I do have a big disagreement with you about Sandra Sing being a bit self serving. Very much the opposite. She has gone way beyond what anyone would do for the fashion and design community. Did you see the Careers TV piece that they did on her and EFW? She is 100,000.00 in debt personally for everyone else. I was happy to see she did the design on the cover, keep in mind there is a board that makes the decisions, and as far as I have seen she has spent a lot of money for everyone else’s careers. I have been to Planet Ze, she is an incredible talent, but we never see it during fashion week. So I have to disagree about her being self serving. Name one person who would spend and lose one hundred thousand on a fashion week , for the community. I can tell you I wouldn’t and don’t know of anyone who would. That is optimistic belief and passion at its finest.
so it was nice to see her get something out of it other than large bills.
Kathy – I guess I misinterpreted what the “doors open” statement on the ticket actually meant – I thought it meant seating would start at 7pm.

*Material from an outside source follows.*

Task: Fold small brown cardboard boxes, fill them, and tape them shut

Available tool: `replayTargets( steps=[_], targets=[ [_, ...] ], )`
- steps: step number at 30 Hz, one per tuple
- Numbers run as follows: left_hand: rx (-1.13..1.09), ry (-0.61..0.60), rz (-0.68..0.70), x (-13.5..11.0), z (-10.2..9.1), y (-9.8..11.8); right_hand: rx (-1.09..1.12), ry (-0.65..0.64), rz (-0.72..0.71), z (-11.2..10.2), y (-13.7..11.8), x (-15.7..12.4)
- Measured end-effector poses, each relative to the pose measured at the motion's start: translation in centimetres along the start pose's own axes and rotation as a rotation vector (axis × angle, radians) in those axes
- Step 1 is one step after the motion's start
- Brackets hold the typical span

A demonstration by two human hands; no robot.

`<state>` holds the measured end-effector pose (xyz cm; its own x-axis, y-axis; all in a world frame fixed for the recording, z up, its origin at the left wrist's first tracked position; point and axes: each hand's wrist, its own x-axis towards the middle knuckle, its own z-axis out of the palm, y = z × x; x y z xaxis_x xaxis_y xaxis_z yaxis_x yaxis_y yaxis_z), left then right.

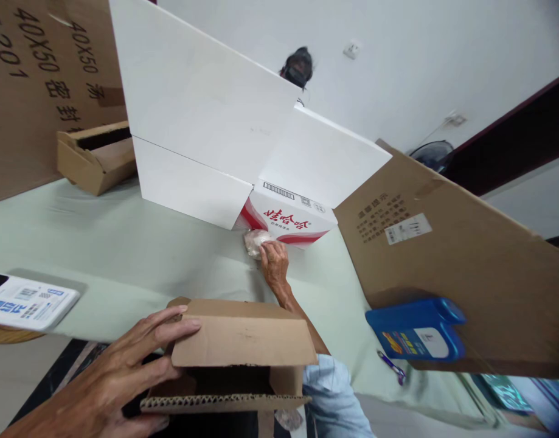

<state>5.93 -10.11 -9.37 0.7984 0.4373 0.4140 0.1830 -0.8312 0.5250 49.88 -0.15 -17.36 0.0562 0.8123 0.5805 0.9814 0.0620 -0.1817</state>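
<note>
My left hand (119, 371) grips the left end of a small brown cardboard box (245, 340), fingers on top and thumb underneath. The box is open on the side towards me, and its inside looks dark. Farther off, my right hand (274, 261) reaches past the box with its fingers closed on a small whitish bundle in see-through plastic (255, 243). What is inside the plastic cannot be made out. This bundle rests on the pale green tablecloth (192, 255), right by the front of a white and red printed carton (288, 216).
White panels (201, 97) stand behind the bundle; a person's head (298, 67) shows above them. Large cardboard sheets (443, 255) flank the table. At right are a blue bottle (416, 331) and a purple pen (392, 367); at left, a white labelled box (30, 301) and another open cardboard box (97, 161).
</note>
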Motion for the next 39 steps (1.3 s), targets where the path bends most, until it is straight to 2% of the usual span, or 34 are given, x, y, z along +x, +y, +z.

I also had no idea Fernandes had sunk that much money into the festival – perhaps that sort of information (in a paragraph about the history or genesis of the event) should appear in the program.
Thanks for the comment.
I’m not sure that going $100,000 into debt should be spun into such a positive thing, though it does make the point about her not being self-serving I suppose. I agree it might be better if it was actually written down somewhere.
Is it just me, or does it look like she wet herself on stage. Edmonton Journal page G2, Sat sept 17, 2011. Why did the journal use this picture, the poor woman!